The second, most interesting observation result is neutrophil, a type of white blood cell, and the body’s immune cell that leaks into the tumor tissue. When the neutrophil leaves the vessel, along with it, through the “ajar door” in the vascular wall, liposomes manage to penetrate into the tumor. According to the results obtained by the scientific team, neutrophils increase the efficiency of penetration of liposomes into the tumor by a third.
This discovery gives a clear pattern: neutrophils increase the vascular permeability of the tumor for targeted delivery of liposomal drugs, and therefore increase the chance of cure. Moreover, this happens only in the case of a macro leak, which is a large diffuse “cloud” of liposomes that penetrates deep into the tumor, thereby ensuring targeted drug delivery.

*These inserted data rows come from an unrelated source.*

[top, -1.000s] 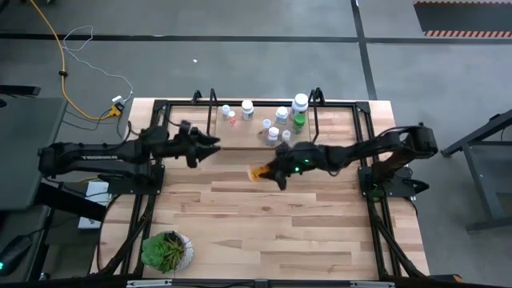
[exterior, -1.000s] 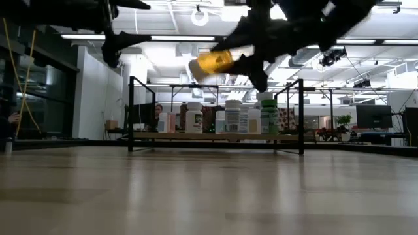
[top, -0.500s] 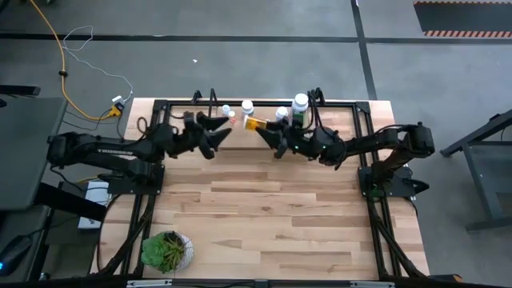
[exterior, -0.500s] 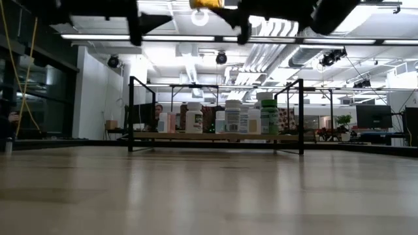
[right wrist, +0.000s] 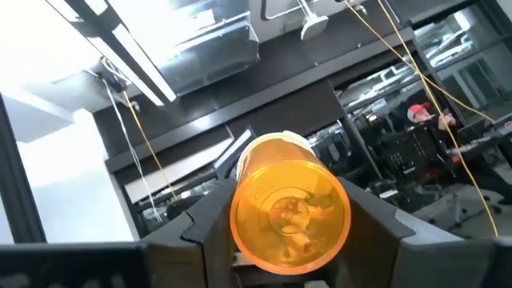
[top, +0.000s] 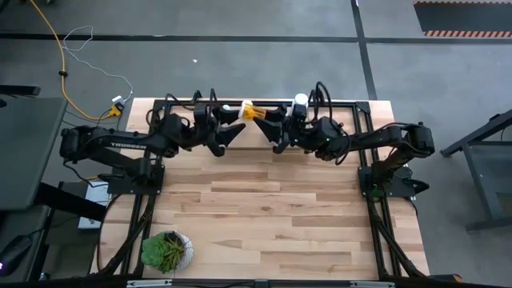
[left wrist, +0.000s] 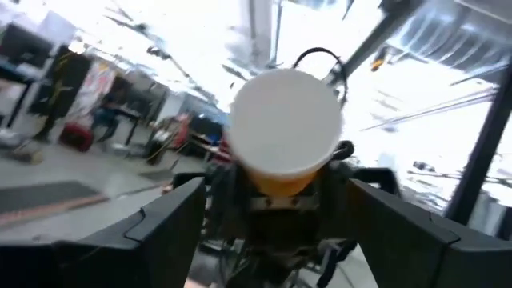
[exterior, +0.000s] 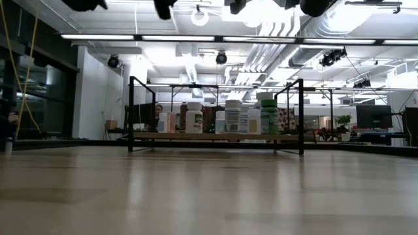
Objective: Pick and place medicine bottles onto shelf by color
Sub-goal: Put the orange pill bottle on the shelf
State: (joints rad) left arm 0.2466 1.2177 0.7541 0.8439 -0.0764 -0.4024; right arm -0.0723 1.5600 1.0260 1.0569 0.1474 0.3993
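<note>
Handover looks to be the step in hand: I see my right gripper (top: 268,118) pinching the orange bottle (top: 249,110) above the shelf (top: 344,102), white cap facing the left gripper (top: 228,120), whose jaws stand spread. Next, I judge, the left closes on it. A second ago the bottle hung lower, over mid-table.

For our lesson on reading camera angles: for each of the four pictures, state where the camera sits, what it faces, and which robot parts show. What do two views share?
High: overhead, facing down; both arms over the shelf.
Low: tabletop height, facing the shelf; arms at the top edge.
Left wrist: faces the orange bottle, white cap first; own fingers below.
Right wrist: faces that bottle's base, between its fingers.
Shared: both wrist views show one bottle, from opposite ends.
</note>
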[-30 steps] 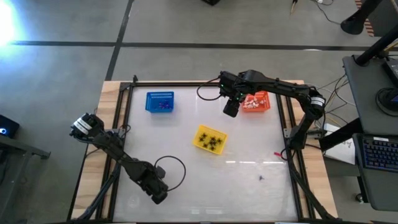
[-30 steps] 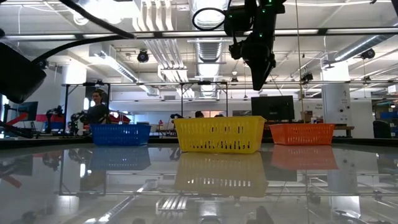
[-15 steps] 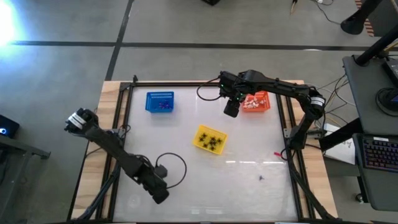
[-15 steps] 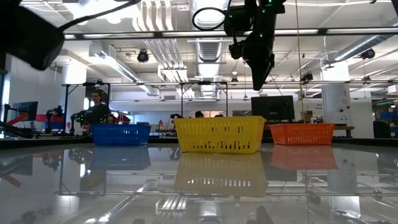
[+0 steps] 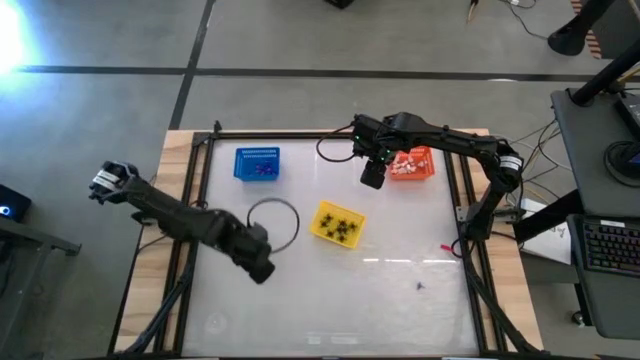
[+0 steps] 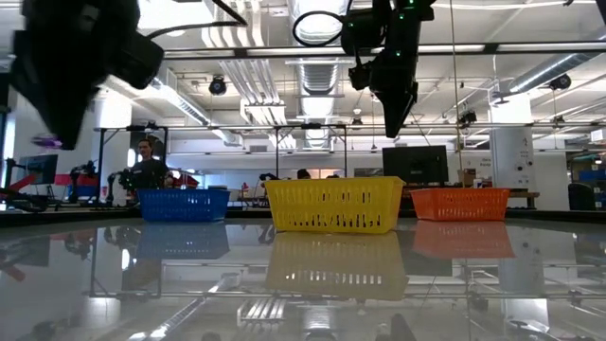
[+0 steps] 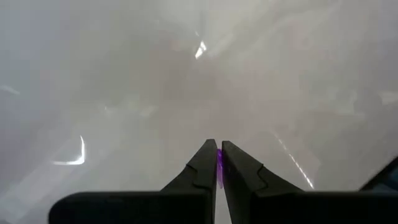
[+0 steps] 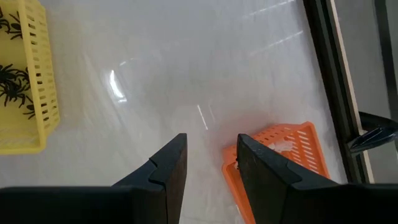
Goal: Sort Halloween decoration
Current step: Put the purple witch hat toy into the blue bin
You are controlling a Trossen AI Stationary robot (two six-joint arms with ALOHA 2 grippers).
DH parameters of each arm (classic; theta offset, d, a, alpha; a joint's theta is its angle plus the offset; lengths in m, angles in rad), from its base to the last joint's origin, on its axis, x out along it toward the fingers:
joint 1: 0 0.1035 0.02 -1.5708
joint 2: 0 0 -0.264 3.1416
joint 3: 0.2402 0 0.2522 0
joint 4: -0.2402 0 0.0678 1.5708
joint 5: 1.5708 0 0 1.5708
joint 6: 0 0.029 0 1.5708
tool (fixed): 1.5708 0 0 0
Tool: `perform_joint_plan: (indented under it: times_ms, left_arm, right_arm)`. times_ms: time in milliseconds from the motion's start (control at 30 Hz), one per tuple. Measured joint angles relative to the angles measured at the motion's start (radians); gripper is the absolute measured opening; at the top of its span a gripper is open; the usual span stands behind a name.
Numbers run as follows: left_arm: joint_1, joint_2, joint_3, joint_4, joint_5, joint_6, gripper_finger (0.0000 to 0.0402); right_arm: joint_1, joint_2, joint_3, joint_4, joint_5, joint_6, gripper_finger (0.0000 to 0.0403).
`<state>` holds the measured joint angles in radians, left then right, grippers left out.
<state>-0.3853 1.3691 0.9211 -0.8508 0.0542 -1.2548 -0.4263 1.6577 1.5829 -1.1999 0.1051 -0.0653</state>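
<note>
Left gripper [image 7: 218, 163] pinched closed on a tiny purple piece [image 7: 219, 158], yellow basket [image 5: 337, 224] just to its right. Right gripper [image 8: 210, 152] parted, holding nothing, orange basket [image 8: 287, 157] just beside it.

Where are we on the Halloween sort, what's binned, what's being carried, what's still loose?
Mostly binned: black spiders in the yellow basket, purple bits in the blue basket, white bits in the orange basket. In hand: the left pincer is shut on a purple piece. The right pincer hangs open beside the orange basket. Left: a pink bit and a dark bit lie loose near the table's right edge.
</note>
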Motion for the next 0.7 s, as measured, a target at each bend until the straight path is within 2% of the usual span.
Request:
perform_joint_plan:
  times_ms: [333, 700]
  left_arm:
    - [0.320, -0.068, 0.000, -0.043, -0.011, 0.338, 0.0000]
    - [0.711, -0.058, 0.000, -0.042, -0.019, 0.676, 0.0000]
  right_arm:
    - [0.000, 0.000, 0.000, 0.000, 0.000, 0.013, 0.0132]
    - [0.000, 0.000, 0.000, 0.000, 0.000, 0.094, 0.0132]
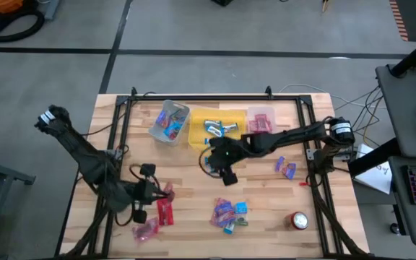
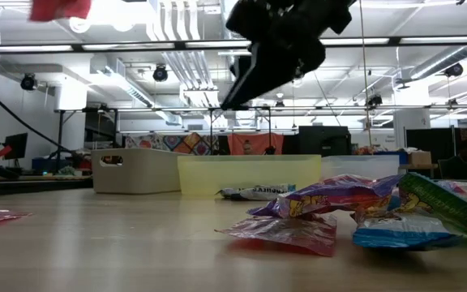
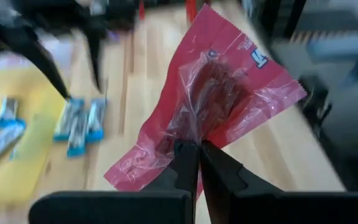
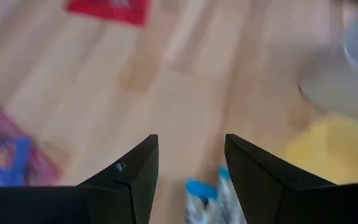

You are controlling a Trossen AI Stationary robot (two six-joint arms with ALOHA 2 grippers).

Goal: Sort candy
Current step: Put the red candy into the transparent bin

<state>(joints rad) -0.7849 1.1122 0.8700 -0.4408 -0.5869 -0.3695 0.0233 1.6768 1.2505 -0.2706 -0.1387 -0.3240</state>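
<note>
Right wrist view: blurred throughout. A red packet at 11 o'clock is cut by the frame edge; a purple-pink candy at 9 o'clock is smeared, print unreadable. A grey bin at 2 o'clock is cropped.

Left wrist view: backdrop blurred; blue-and-white pieces at 9 o'clock are soft, lettering illegible. The red wrapper shows partial print only.

Low view: a red scrap at 11 o'clock is cut off by the top edge. A dark gripper at 12 o'clock is cropped above, so which arm it belongs to cannot be told here. The green wrapper at 3 o'clock runs out of frame.

High view: contents of the clear tub are too small to sort by colour.
</note>
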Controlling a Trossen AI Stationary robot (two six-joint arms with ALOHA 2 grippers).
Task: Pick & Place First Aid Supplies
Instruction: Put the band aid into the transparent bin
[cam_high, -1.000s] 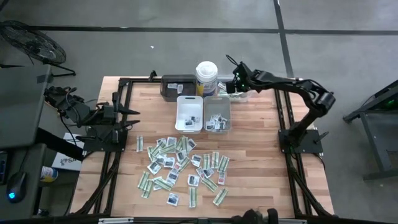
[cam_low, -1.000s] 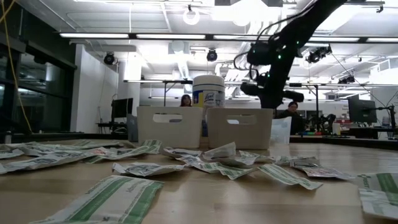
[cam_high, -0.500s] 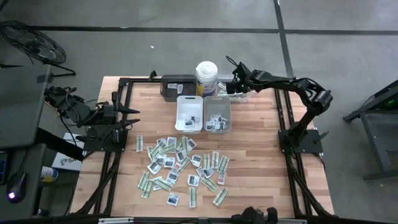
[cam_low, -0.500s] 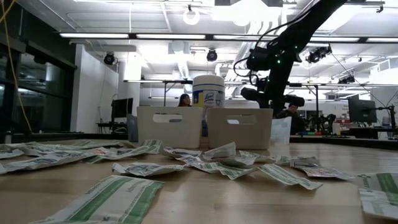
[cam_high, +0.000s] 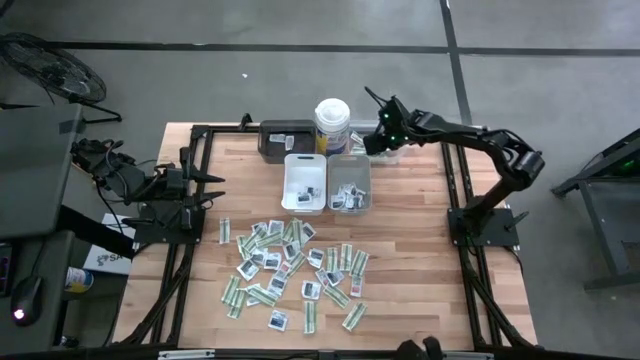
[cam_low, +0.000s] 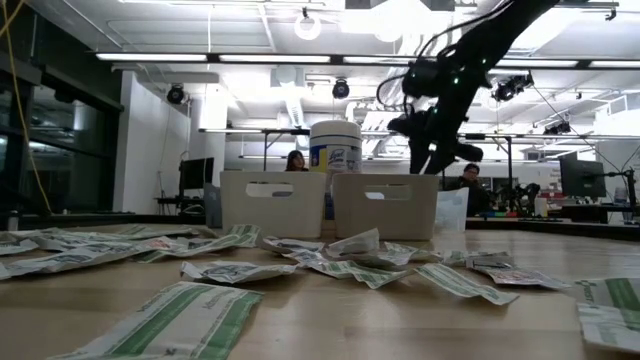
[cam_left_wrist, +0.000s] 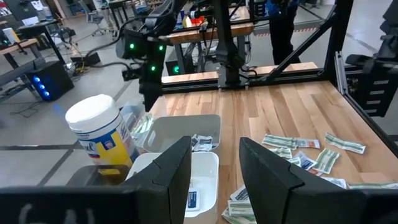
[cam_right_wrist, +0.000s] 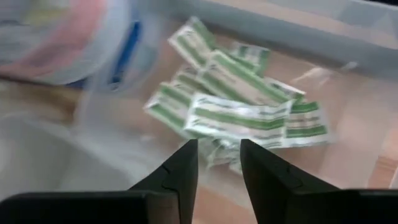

“Distinguishing between two types of leaks is important in understanding the mechanism of how liposome-based drugs work. Our results indicate that micro-leaks not only do not contribute to the delivery of drugs to tumor cells, but are also responsible for its unwanted accumulation in healthy tissues. The therapeutic effect is achieved due to macroleakings, and neutrophils can help strengthen it, ”- stressed Victor Naumenko.
The team is currently continuing laboratory studies to reduce the unwanted side effects of liposome therapy. The development of artificial stimulation mechanisms for the production of neutrophils in the patient’s body to enhance oncotherapy is one of the promising areas of application of the obtained data.